Go to the line below containing "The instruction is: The" and print exactly from there through the line containing "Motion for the", both included. Print nothing else.

.....

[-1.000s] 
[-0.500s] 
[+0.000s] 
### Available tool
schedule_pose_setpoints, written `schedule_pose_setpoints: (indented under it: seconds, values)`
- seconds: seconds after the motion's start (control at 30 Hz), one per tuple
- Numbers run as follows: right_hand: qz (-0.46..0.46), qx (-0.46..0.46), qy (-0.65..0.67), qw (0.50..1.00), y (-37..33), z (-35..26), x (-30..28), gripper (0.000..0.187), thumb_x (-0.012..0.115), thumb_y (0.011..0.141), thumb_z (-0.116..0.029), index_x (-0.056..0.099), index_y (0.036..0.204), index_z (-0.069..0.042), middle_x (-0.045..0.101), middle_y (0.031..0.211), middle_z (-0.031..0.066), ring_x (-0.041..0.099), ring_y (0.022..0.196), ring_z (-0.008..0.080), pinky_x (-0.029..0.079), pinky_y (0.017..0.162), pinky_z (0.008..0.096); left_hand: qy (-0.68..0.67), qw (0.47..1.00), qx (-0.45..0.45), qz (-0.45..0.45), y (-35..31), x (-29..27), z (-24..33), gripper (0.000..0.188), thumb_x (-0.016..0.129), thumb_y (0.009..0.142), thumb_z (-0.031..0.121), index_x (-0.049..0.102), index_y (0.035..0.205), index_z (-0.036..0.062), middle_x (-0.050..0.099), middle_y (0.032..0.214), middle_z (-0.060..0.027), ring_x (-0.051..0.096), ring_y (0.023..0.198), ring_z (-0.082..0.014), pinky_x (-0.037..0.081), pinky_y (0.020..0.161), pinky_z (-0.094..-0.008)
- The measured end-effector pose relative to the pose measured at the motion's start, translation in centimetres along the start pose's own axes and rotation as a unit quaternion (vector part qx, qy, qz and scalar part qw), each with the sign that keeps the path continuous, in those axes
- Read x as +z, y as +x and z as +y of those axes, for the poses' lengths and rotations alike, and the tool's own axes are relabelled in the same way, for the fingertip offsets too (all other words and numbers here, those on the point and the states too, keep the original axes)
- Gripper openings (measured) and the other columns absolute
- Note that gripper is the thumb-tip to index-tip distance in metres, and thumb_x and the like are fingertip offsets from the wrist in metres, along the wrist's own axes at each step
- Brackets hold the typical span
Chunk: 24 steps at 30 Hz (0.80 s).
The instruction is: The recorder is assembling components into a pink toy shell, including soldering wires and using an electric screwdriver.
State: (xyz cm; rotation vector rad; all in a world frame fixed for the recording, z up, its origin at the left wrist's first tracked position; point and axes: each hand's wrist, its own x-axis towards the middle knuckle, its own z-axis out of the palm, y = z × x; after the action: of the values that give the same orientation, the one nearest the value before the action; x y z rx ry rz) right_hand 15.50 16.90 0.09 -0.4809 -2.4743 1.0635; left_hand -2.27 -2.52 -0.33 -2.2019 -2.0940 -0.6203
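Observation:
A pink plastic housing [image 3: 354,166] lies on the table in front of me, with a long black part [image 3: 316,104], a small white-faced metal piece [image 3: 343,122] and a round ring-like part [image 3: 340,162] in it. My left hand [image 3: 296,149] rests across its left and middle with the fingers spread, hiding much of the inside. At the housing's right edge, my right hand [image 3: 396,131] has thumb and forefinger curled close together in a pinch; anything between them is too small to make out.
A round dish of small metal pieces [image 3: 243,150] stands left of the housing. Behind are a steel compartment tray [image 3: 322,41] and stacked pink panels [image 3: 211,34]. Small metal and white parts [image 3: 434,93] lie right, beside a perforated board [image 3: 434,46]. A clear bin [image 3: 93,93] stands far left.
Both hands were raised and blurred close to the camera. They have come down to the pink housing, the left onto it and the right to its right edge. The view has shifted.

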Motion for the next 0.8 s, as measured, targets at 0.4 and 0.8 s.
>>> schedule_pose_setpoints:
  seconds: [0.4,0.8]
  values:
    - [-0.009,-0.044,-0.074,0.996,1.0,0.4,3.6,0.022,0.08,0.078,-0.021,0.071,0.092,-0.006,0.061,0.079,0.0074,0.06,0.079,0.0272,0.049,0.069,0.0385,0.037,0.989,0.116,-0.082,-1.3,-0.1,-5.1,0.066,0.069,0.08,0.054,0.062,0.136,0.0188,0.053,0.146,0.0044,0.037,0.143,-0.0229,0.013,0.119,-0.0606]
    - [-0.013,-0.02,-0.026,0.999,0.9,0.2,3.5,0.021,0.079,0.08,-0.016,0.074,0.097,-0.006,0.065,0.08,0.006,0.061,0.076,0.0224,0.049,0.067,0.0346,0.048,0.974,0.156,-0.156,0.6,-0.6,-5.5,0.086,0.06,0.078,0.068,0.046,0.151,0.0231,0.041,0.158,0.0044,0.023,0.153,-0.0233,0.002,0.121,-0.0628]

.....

### [TASK RESULT]
The instruction is: The recorder is assembling components into a pink toy shell, including soldering wires and using an electric screwdriver.
State: (xyz cm; rotation vector rad; all in a world frame fixed for the recording, z up, its origin at the left wrist's first tracked position; point and axes: each hand's wrist, its own x-axis towards the middle knuckle, its own z-axis out of the palm, y = z × x; after the action: of the values that give the same orientation, the one nearest the value before the action; x y z rx ry rz) right_hand 15.50 16.90 0.09 -0.4809 -2.4743 1.0635; left_hand -2.27 -2.52 -0.33 -2.2019 -2.0940 -0.6203
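Observation:
A pink plastic housing [image 3: 354,166] lies on the table in front of me, with a long black part [image 3: 316,104], a small white-faced metal piece [image 3: 343,122] and a round ring-like part [image 3: 340,162] in it. My left hand [image 3: 296,149] rests across its left and middle with the fingers spread, hiding much of the inside. At the housing's right edge, my right hand [image 3: 396,131] has thumb and forefinger curled close together in a pinch; anything between them is too small to make out.
A round dish of small metal pieces [image 3: 243,150] stands left of the housing. Behind are a steel compartment tray [image 3: 322,41] and stacked pink panels [image 3: 211,34]. Small metal and white parts [image 3: 434,93] lie right, beside a perforated board [image 3: 434,46]. A clear bin [image 3: 93,93] stands far left.
Both hands were raised and blurred close to the camera. They have come down to the pink housing, the left onto it and the right to its right edge. The view has shifted.
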
Motion for the next 0.8 s, as measured, targets at 0.4 and 0.8 s.

There's nothing left to add to the output.